* _WORK INSTRUCTIONS_:
Gather every line of the entries that includes the word "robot".

* _TASK INPUT_:
%%
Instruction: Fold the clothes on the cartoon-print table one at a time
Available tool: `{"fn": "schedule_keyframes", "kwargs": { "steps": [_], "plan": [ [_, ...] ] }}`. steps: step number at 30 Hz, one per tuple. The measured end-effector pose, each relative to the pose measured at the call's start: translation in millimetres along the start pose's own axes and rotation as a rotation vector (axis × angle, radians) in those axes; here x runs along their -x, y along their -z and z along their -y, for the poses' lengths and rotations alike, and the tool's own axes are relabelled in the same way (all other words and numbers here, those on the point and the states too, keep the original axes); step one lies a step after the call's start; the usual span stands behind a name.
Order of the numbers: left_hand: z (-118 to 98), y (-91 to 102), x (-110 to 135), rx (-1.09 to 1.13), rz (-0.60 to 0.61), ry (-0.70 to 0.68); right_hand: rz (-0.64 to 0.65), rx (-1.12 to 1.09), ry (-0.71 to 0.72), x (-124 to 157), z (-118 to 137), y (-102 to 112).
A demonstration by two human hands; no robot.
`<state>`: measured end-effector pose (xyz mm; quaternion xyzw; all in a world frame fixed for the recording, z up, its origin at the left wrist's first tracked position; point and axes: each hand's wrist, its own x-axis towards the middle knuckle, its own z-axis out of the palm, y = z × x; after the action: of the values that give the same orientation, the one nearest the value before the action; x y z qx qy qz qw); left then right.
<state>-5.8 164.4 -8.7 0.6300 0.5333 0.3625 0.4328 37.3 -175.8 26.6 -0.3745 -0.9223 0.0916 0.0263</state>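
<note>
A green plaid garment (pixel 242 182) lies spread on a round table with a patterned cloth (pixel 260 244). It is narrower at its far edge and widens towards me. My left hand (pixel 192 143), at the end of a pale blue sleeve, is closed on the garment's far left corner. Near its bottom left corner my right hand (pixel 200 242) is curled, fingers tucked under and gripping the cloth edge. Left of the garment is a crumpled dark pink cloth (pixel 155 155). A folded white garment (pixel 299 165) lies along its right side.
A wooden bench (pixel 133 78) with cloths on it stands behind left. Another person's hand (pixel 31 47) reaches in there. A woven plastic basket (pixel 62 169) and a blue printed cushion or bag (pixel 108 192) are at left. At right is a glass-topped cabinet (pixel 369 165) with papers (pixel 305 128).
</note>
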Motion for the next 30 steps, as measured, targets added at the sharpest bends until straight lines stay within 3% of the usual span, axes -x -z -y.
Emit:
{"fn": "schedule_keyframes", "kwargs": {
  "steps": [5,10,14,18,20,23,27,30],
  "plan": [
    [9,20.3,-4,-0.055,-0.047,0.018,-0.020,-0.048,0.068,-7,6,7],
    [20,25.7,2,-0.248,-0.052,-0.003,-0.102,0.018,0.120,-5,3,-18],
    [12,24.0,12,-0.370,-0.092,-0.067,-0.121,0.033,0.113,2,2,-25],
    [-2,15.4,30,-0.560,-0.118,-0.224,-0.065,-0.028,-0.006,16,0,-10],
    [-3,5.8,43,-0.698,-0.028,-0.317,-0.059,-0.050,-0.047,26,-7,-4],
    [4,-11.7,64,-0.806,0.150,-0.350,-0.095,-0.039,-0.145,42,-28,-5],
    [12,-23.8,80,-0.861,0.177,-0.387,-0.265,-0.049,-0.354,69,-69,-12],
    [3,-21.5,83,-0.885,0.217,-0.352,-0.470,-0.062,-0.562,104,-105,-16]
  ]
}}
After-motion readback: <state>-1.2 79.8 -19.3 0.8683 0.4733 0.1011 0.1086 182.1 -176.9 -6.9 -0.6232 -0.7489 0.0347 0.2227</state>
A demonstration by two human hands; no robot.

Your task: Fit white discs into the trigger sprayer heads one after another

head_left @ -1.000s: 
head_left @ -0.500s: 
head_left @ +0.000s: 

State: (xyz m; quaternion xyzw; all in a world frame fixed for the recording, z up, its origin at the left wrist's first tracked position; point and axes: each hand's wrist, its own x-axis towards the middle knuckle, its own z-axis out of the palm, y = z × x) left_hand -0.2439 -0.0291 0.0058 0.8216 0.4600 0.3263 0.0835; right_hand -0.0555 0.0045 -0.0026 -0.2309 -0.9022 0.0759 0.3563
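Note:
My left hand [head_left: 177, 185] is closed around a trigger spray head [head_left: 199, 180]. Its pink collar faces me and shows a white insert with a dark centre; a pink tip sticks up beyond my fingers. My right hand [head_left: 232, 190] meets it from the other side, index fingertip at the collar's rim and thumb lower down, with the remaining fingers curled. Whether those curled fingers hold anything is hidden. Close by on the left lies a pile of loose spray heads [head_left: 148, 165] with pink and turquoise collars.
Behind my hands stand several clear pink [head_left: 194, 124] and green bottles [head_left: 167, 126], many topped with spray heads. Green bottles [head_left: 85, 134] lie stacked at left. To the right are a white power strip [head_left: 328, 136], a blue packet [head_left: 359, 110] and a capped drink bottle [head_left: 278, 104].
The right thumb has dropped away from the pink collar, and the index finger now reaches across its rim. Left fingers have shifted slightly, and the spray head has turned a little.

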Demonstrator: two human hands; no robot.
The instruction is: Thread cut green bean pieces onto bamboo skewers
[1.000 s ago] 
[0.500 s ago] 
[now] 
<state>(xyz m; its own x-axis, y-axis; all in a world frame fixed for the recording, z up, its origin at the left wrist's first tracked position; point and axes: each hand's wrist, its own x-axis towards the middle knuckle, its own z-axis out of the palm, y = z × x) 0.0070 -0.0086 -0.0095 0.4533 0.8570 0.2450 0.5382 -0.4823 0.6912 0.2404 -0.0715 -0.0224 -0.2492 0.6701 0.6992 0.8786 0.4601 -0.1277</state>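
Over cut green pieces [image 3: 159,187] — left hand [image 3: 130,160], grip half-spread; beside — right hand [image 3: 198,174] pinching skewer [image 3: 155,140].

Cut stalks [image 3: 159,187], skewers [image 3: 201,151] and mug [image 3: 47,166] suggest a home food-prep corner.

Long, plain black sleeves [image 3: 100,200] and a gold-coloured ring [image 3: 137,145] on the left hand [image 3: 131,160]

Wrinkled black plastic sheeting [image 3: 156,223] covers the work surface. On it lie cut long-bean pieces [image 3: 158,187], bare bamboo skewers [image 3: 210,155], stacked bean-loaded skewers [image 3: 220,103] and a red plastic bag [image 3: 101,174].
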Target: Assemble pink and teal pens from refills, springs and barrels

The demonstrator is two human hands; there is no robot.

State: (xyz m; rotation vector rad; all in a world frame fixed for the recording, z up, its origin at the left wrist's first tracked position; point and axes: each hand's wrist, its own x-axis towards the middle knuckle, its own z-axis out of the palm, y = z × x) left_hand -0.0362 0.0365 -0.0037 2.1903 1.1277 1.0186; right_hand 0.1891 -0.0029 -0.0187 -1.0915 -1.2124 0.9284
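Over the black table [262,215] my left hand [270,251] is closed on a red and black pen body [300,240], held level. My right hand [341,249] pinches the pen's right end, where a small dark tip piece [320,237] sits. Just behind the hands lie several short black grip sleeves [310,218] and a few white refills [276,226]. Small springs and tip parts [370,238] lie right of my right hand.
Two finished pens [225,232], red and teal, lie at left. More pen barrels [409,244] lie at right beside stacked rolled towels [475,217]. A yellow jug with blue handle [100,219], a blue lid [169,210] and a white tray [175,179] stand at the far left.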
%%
* _SOLUTION TO THIS EXERCISE_:
A demonstration by two human hands; no robot.
A demonstration by two human hands; no robot.
Demonstrator: two human hands; no robot.
The demonstrator is two human hands; there is no robot.

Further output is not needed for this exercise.